I post this as an auto-answer mainly not to leave the question open.

After googling a bit better, I discovered two recent works by M. Lapidus and L. Hung (both available on Lapidus' webpage )

  • “Nonarchimedean Cantor Set and String”, Journal of Fixed Point Theory and Applications 3 (2008), pp. 181-190, (Special issue dedicated to Vladimir Arnold on the occasion of his Jubilee. Vol. I.)

  • “Self-Similar $p$-Adic Fractal Strings and Their Complex Dimensions”, $p$-Adic Numbers, Ultrametric Analysis and Applications (Russian Academy of Sciences, Moscow, and Springer-Verlag), No. 2, 1 (2009), pp. 167-180.

which seem to pose a "good" definition for a $p$-adic fractal.

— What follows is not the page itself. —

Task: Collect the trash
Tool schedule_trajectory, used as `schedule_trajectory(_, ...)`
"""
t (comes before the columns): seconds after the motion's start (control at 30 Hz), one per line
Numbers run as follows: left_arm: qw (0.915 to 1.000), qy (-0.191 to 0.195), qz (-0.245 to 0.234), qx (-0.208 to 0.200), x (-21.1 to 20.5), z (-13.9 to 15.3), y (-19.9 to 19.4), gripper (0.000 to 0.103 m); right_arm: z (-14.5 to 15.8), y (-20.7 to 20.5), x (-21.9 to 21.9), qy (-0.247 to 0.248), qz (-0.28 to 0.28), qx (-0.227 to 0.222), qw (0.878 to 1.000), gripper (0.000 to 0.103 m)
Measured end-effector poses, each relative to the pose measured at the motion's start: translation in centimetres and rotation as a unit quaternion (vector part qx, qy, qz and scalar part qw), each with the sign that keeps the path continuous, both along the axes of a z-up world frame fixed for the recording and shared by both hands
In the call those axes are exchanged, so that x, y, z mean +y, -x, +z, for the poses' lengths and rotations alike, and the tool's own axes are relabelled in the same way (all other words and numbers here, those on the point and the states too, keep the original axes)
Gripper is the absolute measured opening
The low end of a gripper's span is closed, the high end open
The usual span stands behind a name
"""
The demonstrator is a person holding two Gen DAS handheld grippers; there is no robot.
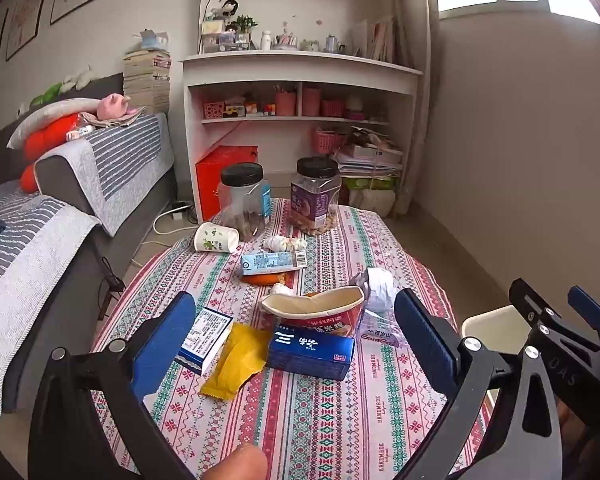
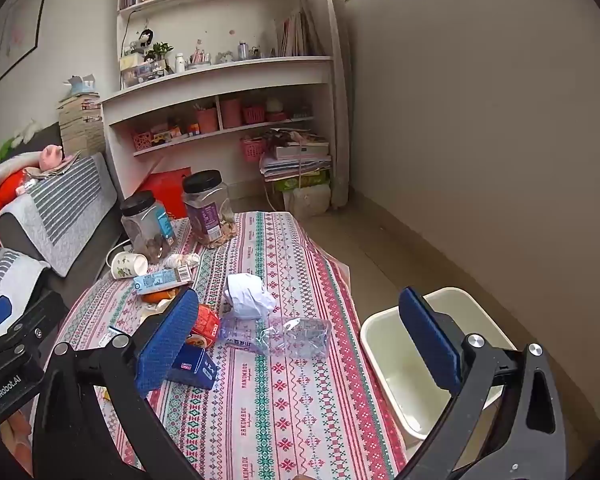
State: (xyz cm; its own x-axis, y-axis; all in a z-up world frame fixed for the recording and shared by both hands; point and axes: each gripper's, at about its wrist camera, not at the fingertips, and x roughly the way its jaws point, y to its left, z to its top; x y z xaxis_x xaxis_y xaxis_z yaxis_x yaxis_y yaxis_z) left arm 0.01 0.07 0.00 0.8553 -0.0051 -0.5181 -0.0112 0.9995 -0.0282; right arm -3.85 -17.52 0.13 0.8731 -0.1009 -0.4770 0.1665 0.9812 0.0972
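Left wrist view: the left gripper [image 1: 296, 344] has its jaws wide apart and empty. Between them on the table [image 1: 308, 420] lie a squashed noodle cup [image 1: 314, 312], a blue box [image 1: 310, 354] and a yellow wrapper [image 1: 234, 364]; a paper cup [image 1: 216, 238] lies beyond.

Right wrist view: the right gripper [image 2: 300, 340] also has its jaws apart, holding nothing. A crushed plastic bottle [image 2: 280, 336] and crumpled paper [image 2: 248, 294] sit between them; the empty bin [image 2: 384, 352] stands behind the right jaw.

– Left wrist view: looked forward and downward over the table [image 1: 324, 420] from its near end, close above the blue box [image 1: 310, 354], toward the shelves [image 1: 300, 64].

– Right wrist view: same facing, set further right, beside the bin [image 2: 384, 344]. Shared: tablecloth, both jars, bottle [image 2: 284, 336].
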Motion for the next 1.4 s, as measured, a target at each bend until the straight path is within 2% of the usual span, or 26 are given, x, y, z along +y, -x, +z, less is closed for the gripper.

The definition follows the usual self-similarity one, attaching to each family $\{\Phi_1,\dots,\Phi_n\}$ of similarity contractions $$ \Phi_j:\mathbb{Z}_p\longrightarrow\mathbb{Z}_p $$ the unique non-empy, compact, fixed subset $\mathcal{S}\subseteq \mathbb{Z}_p$ such that $\mathcal{S}=\Phi_j(\mathcal{S})$ for each $1\leq j\leq n$. They develop some theory for such objects and define its Minkowsy dimension, mainly following the box-counting dimension definition . In a closing remark of the second paper, they also say that "it would be interesting to generalize this theory from subspaces of $\mathbb{Q}_p$ to Berkovich spaces" but I was unable to find anything more on the subject.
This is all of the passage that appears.